Satisfait de son triomphe et des avantages que lui offrait Démétrius, Pyrrhus conclut une trève avec lui. La paix en aurait été la suite; mais Démétrius lui fit une nouvelle injure. Le roi d'Épire venait d'épouser Lanassa, fille d'Agathocle, tyran de Syracuse; elle lui avait apporté en dot l'île de Corfou. Cette princesse, mécontente des procédés de Pyrrhus, qui lui préférait d'autres femmes, se retira à Corfou, et entretint des intelligences secrètes avec Démétrius : celui-ci l'enleva et la prit pour femme. Pyrrhus, irrité, entra de nouveau dans la Macédoine, que Lysimaque attaquait d'un autre côté. Démétrius s'avança pour le combattre; mais toute son armée se révolta et passa dans le parti de Pyrrhus. Abandonné par ses troupes, entouré d'ennemis, Démétrius, pour la seconde fois dépouillé de ses états, se sauva sous l'habit d'un pâtre, et chercha une nouvelle fortune en Asie. Séleucus et Ptolémée lui cédèrent la Phénicie et la Cilicie: mais l'inconstant Démétrius, s'éloignant encore de ces riches provinces pour tenter d'inutiles conquêtes, succomba enfin sous les armes de Séleucus: ses troupes furent mises en déroute; après avoir erré quelque temps au milieu des montagnes, il se vit obligé de se rendre à discrétion, et Séleucus le retint dans un château, où la débauche termina ses jours.

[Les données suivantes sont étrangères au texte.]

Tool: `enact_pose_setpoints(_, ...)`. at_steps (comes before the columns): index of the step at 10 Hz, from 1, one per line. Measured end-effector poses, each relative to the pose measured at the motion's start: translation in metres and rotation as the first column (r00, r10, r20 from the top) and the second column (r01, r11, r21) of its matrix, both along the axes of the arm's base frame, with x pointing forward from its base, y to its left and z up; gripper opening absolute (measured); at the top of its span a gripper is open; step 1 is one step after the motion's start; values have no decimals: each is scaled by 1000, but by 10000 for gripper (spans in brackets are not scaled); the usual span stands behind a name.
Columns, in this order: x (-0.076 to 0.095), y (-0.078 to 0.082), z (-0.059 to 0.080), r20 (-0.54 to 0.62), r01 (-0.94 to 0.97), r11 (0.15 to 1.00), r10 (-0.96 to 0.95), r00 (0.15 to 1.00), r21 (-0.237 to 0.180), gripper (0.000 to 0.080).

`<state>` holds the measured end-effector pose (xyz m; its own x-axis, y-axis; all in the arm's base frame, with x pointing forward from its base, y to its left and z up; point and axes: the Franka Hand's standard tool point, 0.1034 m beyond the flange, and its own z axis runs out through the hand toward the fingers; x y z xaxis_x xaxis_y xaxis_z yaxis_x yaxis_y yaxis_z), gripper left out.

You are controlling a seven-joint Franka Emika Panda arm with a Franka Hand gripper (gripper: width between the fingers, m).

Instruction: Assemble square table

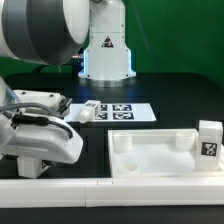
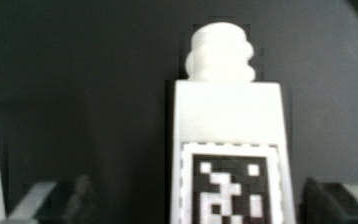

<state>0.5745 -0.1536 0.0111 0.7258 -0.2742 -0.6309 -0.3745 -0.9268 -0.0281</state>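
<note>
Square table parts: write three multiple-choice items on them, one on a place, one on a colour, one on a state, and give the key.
1. In the exterior view, where is the standing leg? A. On the marker board. B. Beside the tabletop, on the exterior view's right. C. In a corner socket.
2. What colour is the threaded leg in the wrist view? A. Red. B. Blue. C. White.
3. How does the gripper stand at the threaded leg? A. Open, a finger on either side. B. Shut on it. C. Shut beside it.
Key: 1 B, it stands past the tabletop's rim on that side; 2 C, its body shows white; 3 A, dark gaps separate it from both fingers.
</note>
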Motion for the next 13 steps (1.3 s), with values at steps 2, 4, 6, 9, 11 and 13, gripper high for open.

Pyrrhus, vainqueur, n'avait pas voulu laisser au parti de Démétrius le temps de se relever; après avoir partagé la Macédoine entre lui et Lysimaque, il se rendit à Athènes, qui lui ouvrit ses portes.

Les Athéniens lui décernèrent de grands honneurs; et, en reconnaissance de leur bon accueil, il leur donna le sage

conseil de ne jamais laisser entrer dans leur ville aucun roi, pas même lui.

De retour en Macédoine, il trouva ce pays en fermentation. Les Macédoniens se trouvaient humiliés d'obéir à un roid'Épire, autrefois vassal de leurs souverains. Lysimaque, profitant de ces dispositions, souleva toute la nation, et força Pyrrhus de rentrer dans son royaume. Quelques villes qui lui furent cédées le décidèrent à conclure la paix.

Le génie de ce prince était trop ardent pour se tenir longtemps renfermé dans les étroites limites d'un si petit royaume. Le sort lui offrit bientôt une occasion de porter ses armes en Italie plus frappé de la gloire que des dangers de l'entreprise, il s'y précipita sans hésiter. Les habitants de Tarente, alors en guerre avec les Romains, ainsi que les Lucaniens et les Samnites, appelèrent le roi d'Épire à leur secours, et il résolut de remplir leur vou.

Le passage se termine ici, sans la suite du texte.